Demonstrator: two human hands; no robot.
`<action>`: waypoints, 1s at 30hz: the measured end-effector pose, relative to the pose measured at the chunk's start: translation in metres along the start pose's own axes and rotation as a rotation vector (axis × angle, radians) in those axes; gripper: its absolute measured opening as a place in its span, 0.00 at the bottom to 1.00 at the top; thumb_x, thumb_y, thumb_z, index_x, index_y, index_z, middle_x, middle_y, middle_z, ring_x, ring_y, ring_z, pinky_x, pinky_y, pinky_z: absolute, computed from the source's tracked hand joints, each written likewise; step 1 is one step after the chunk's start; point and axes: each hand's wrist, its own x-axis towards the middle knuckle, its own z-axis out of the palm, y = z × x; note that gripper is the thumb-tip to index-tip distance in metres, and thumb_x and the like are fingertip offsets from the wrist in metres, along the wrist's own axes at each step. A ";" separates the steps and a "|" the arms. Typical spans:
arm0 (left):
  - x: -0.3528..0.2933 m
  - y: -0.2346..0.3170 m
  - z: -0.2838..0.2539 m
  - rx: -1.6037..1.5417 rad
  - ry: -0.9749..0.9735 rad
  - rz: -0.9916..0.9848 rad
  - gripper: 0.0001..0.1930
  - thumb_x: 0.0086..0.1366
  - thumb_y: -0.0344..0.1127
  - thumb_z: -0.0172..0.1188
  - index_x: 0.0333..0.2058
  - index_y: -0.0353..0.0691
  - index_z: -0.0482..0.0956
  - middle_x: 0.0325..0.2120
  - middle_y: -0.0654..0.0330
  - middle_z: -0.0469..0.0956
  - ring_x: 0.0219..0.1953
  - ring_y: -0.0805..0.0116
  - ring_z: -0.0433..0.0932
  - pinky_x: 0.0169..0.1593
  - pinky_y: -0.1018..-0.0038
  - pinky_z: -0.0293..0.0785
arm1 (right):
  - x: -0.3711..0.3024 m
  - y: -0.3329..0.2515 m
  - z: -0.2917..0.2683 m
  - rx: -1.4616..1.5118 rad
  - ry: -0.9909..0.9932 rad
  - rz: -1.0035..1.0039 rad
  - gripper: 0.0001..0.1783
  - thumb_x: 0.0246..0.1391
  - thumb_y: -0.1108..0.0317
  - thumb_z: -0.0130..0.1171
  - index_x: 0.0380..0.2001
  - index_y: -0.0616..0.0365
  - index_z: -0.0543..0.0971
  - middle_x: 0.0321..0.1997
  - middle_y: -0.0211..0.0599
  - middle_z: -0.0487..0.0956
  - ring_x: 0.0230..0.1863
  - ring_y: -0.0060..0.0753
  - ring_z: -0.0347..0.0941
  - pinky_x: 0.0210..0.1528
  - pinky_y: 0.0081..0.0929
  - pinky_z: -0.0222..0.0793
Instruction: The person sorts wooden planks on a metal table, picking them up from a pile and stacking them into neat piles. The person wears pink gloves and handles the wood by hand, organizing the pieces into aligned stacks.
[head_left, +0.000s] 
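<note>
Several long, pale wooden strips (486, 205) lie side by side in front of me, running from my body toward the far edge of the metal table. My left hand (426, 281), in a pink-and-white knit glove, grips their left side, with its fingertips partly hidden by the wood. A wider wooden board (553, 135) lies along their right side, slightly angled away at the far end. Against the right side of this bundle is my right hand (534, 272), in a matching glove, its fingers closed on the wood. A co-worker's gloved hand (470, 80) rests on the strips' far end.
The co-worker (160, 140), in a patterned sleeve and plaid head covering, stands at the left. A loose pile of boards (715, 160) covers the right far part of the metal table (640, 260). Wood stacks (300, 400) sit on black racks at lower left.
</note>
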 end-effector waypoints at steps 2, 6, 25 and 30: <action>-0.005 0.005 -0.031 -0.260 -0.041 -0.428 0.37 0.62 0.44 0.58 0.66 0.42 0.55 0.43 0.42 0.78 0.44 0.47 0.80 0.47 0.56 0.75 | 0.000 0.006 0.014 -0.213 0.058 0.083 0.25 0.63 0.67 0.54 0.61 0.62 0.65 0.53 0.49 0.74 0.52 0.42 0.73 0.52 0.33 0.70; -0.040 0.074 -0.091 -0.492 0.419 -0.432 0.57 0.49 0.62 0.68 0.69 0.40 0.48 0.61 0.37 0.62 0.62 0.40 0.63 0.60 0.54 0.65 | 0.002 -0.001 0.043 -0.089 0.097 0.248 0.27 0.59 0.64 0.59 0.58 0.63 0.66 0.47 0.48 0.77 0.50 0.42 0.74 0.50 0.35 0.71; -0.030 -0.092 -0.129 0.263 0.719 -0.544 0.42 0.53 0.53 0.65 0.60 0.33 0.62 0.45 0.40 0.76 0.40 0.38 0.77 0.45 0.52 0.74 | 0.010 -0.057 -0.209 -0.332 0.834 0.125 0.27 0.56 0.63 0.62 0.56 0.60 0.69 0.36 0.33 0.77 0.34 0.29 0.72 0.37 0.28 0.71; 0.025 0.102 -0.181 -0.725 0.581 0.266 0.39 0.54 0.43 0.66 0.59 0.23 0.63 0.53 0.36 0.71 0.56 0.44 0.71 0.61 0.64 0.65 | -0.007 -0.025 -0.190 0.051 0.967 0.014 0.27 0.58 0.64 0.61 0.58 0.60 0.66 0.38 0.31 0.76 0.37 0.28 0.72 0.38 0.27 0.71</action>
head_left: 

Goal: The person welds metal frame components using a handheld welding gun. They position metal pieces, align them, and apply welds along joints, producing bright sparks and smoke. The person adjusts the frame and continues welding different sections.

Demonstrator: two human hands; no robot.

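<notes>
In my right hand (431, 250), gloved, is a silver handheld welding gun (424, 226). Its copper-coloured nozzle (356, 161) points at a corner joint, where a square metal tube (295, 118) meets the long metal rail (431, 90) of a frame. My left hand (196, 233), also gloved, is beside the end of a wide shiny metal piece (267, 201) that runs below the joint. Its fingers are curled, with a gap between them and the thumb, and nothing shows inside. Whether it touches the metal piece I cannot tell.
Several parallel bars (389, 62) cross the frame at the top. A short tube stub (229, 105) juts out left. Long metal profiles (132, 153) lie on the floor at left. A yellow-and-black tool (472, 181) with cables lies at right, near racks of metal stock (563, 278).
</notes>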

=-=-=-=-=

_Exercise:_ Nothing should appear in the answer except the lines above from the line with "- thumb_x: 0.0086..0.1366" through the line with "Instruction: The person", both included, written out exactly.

_Reply to the exercise:_
  - thumb_x: 0.0086..0.1366
  - thumb_y: -0.0344..0.1127
  - thumb_z: -0.0172..0.1188
  - index_x: 0.0333..0.2058
  - index_y: -0.0353..0.0691
  - index_z: -0.0482..0.0956
  - middle_x: 0.0325..0.2120
  - middle_y: -0.0654..0.0330
  - middle_z: -0.0469..0.0956
  - ring_x: 0.0219..0.1953
  - ring_y: -0.0805..0.0116
  - ring_z: -0.0433..0.0932
  - pinky_x: 0.0169..0.1593
  - pinky_y: -0.1018..-0.0038
  - pinky_z: -0.0293..0.0785
arm1 (right):
  - x: -0.3711..0.3024 m
  - y: -0.3329..0.2515 m
  - z: -0.2917..0.2683 m
  - rx: -1.4616..1.5118 rad
  - ry: -0.9909..0.9932 rad
  - rz: -1.0035..1.0039 rad
  - gripper: 0.0001..0.1783
  - thumb_x: 0.0246..0.1391
  - thumb_y: -0.1108..0.0317
  - thumb_z: -0.0130..0.1171
  - index_x: 0.0380..0.2001
  - index_y: -0.0616..0.0365
  - index_z: -0.0543..0.0971
  - middle_x: 0.0321..0.1997
  - middle_y: -0.0211..0.0599
  - middle_z: -0.0487..0.0956
  - ring_x: 0.0230..0.1863
  - ring_y: -0.0060..0.0753
  - ring_z: -0.0347..0.0941
  - pinky_x: 0.0210..0.1528
  - pinky_y: 0.0081..0.0929
  - pinky_z: -0.0222..0.0793
Instruction: The person sorts wooden planks on a metal table, picking them up from a pile and stacking them into neat piles. The person wears pink gloves and handles the wood by hand, organizing the pieces into aligned stacks.

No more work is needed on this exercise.